Successivamente purtroppo le forme create da Chen wan Ting andarono perse in gran parte, già nell’opera Wenxiu Tang Ben si afferma che due delle antiche routine erano andate perdute.
Qui entra in scena un altro grande Maestro del villaggio Chen: Chen Changxing, soprannominato “Re delle Tavolette (Ancestrali)” a causa della sua postura e del suo atteggiamento riverente, egli prese ciò che era rimasto dei sistemi antichi
e creo un nuovo set composto da due sole forme a mani nude ed alcune con le armi e detto Lao Jia (Antica Intelaiatura).

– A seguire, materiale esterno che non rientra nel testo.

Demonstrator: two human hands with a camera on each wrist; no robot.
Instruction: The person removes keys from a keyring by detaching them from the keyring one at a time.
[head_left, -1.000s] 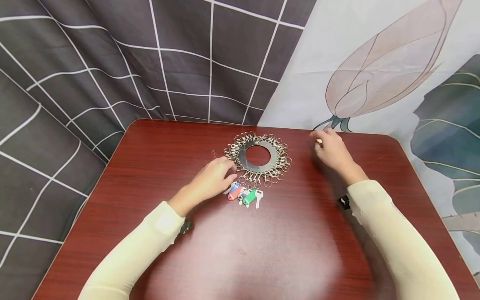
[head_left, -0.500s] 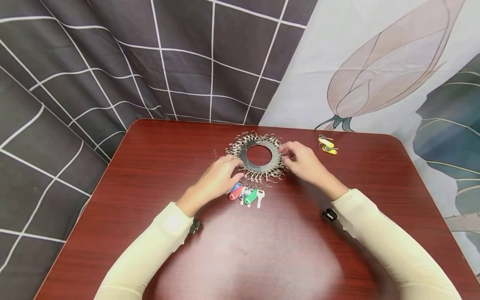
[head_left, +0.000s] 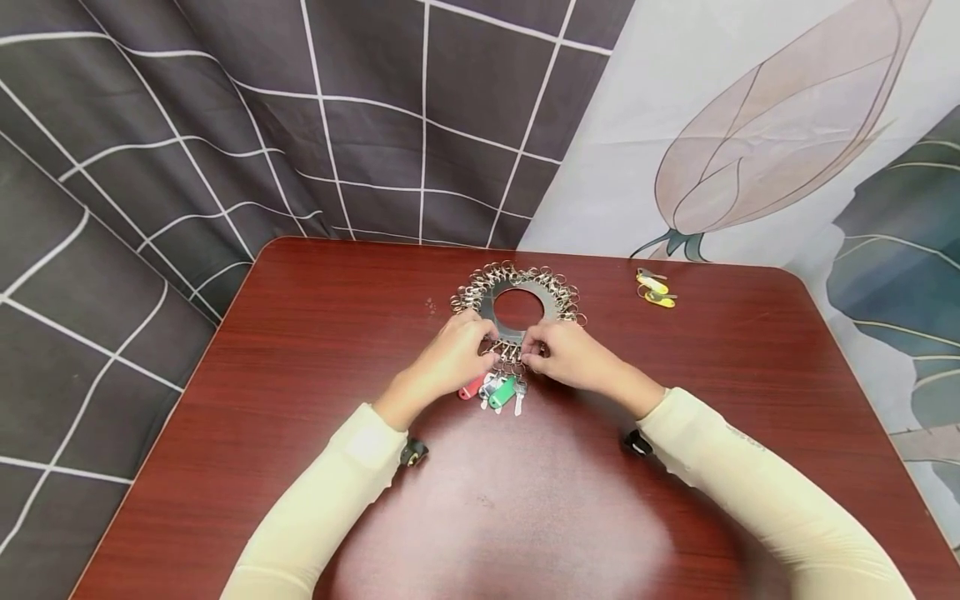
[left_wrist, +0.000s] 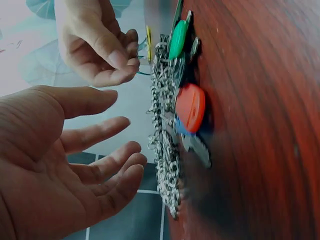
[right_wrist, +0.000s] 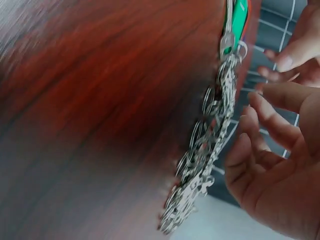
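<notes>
Fingers loosely bent and empty, the left hand (head_left: 456, 354) and right hand (head_left: 573, 354) hovered by the flat grey ring (head_left: 486, 308) of silvery metal clips (head_left: 565, 297) on the red-brown worktop (head_left: 337, 304); careless brushing risked tangling.

Right hand (right_wrist: 280, 160): fingers loosely bent, just beside the metal clasps (right_wrist: 227, 95).
Left hand (right_wrist: 302, 57): near the right hand's fingertips.
Green tag (right_wrist: 241, 24): near the left hand, with a silver key (right_wrist: 228, 42).
Tabletop (right_wrist: 110, 100): reddish, across the clasps from both hands.
Gridded backdrop (right_wrist: 275, 30): behind both hands.
</notes>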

La prima delle due forme era composta da movimenti lenti e fluidi, mentre la seconda comprendeva azioni più atletiche e dinamiche e presero rispettivamente il nome di Laojia Yi Lu e Laojia Er lu.
Questo ha probabilmente permesso a questo sistema di pervenire ai giorni nostri, non bisogna inoltre dimenticare che egli fu anche l’insegnante di Yang Luchan creatore del sistema Tai Chi Chuan stile Yang.

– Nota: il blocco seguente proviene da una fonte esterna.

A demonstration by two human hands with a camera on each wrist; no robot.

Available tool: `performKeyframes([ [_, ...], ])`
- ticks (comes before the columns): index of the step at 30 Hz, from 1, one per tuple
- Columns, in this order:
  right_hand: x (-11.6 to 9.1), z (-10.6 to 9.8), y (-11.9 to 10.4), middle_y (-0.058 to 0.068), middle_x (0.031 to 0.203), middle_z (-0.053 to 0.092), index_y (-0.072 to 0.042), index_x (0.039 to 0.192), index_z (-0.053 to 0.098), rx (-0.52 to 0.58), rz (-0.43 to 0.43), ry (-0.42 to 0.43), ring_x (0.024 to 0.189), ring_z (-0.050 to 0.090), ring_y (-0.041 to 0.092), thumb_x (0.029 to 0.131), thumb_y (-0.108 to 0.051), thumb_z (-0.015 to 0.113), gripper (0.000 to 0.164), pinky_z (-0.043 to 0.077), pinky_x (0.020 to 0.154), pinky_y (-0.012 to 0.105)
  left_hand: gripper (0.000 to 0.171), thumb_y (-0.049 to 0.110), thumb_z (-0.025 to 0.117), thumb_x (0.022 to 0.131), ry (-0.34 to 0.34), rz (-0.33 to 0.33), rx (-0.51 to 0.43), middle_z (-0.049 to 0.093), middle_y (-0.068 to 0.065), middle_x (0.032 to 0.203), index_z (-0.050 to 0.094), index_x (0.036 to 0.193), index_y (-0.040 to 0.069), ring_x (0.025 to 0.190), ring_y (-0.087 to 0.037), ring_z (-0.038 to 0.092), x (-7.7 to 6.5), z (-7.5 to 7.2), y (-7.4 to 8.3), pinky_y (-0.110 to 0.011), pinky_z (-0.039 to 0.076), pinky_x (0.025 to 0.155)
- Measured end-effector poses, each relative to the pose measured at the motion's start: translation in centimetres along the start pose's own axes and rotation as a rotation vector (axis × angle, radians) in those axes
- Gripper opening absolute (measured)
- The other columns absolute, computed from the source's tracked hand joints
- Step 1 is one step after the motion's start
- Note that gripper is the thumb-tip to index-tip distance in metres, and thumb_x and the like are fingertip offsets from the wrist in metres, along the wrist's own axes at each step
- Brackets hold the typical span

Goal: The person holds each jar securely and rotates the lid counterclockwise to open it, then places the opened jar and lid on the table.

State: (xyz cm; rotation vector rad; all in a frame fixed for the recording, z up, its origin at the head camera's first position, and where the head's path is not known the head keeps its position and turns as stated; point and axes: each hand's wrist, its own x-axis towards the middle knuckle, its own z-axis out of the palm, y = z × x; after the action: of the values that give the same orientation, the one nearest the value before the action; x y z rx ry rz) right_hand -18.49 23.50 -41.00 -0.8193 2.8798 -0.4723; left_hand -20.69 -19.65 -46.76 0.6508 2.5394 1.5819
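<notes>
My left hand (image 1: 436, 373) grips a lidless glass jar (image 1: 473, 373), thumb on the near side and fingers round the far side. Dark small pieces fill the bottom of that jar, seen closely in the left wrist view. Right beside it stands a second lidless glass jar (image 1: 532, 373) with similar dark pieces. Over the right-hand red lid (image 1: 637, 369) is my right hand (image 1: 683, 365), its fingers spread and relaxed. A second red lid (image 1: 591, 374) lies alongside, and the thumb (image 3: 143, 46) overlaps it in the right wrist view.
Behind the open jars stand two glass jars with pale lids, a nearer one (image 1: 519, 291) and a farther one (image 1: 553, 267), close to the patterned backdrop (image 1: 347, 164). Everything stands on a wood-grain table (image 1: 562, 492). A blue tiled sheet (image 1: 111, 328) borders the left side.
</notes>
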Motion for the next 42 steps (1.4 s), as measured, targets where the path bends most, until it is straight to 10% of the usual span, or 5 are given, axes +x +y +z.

Nonostante tutti i cambiamenti e le evoluzioni la forma antica delle 13 posture è stata comunque mantenuta fino a circa 50 anni fa, l’ulimo praticante conosciuto fu Chen Shou Li allievo di Chen Fa Ke.
Questa era una piccola sintesi della storia del Tai Chi Chuan stile Chen, ricostruirne tutta la storia è quasi impossibile anche perchè spesso le tecniche marziali familiari venivano custodite gelosamente e a volte la trasmissione di alcuni sistemi avanzati avveniva solo per via orale.
La ricostruzione delle tappe che hanno portato alla codifica dello stile, però, aiutano sicuramente a comprenderne meglio i principi e sicuramente sarebbe utile a tutti i praticanti dello stile della Famiglia Chen dare un occhiata ai sistemi di Taizu Chang Quan shaolin,Hong quan e Pao Chui sicuramente sarebbe di grande giovamento per la comprensione dei principi da cui è nato poi lo stile.